-- STORED DATA follows --

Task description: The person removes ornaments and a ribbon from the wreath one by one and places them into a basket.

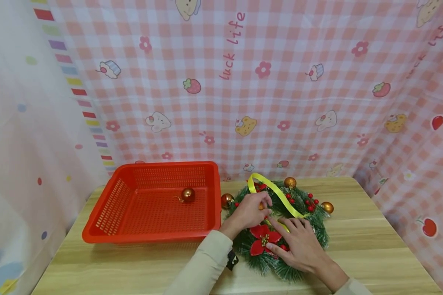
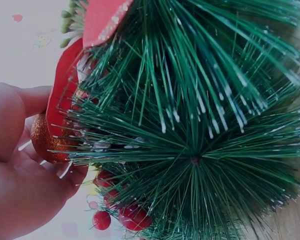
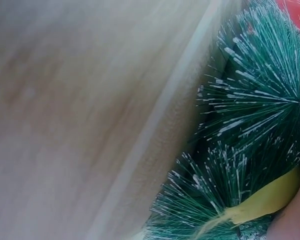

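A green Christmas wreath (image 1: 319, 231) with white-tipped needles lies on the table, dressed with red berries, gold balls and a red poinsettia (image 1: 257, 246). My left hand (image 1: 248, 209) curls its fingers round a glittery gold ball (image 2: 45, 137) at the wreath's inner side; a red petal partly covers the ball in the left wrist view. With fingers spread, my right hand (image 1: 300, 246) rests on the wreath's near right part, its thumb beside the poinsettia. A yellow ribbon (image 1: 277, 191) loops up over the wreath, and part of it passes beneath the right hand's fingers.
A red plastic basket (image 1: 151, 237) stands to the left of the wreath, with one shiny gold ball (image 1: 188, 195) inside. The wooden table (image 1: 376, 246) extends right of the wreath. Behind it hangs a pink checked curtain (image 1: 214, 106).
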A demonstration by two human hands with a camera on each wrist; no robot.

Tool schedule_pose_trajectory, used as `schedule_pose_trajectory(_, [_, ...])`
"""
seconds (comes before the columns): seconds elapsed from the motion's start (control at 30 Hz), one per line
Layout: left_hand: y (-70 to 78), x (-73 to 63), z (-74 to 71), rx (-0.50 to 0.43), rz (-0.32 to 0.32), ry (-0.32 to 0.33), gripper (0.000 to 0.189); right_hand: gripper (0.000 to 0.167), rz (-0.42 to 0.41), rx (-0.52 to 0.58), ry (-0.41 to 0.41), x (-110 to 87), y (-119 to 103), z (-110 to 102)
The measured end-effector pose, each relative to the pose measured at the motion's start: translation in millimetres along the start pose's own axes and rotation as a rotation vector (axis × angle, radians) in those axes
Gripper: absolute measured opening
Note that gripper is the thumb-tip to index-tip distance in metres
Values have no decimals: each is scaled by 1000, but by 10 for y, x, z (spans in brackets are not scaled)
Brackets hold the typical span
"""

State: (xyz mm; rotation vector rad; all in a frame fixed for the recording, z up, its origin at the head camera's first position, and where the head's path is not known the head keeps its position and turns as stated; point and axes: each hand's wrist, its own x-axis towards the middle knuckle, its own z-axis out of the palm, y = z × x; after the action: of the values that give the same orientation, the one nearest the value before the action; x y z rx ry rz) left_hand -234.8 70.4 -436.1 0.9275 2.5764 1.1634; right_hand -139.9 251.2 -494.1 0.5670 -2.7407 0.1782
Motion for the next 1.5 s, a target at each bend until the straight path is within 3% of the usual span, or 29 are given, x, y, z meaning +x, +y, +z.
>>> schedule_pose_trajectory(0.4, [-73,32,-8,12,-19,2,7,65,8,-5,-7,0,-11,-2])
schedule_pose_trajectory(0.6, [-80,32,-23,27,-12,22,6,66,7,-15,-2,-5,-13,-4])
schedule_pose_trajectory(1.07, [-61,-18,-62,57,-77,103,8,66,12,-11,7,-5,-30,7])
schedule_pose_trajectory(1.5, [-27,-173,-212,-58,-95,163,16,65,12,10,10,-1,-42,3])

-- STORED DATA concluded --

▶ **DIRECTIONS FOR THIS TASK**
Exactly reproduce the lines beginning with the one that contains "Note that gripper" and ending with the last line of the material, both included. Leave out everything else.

▶ **ANSWER TO THIS PROBLEM**
Note that gripper is the thumb-tip to index-tip distance in metres
Values have no decimals: each is scaled by 1000, but by 10 for y, x, z (spans in brackets are not scaled)
Brackets hold the typical span
"""

State: (xyz mm; rotation vector rad; all in a frame fixed for the recording, z up, its origin at the head camera's first position, and where the head's path is not known the head keeps its position and turns as stated; point and axes: each hand's wrist, its own x-axis towards the middle knuckle, its own z-axis out of the palm, y = z × x; after the action: of the values that give the same orientation, the one nearest the value before the action; x y z rx ry rz) left_hand -234.8 70.4 -436.1 0.9275 2.5764 1.1634; right_hand -139.9 251.2 -494.1 0.5670 -2.7407 0.1782
Motion for the next 1.5 s, a target at each bend until the straight path is within 3% of the usual span, or 29 are given, x, y, z meaning +x, +y, +z.
>>> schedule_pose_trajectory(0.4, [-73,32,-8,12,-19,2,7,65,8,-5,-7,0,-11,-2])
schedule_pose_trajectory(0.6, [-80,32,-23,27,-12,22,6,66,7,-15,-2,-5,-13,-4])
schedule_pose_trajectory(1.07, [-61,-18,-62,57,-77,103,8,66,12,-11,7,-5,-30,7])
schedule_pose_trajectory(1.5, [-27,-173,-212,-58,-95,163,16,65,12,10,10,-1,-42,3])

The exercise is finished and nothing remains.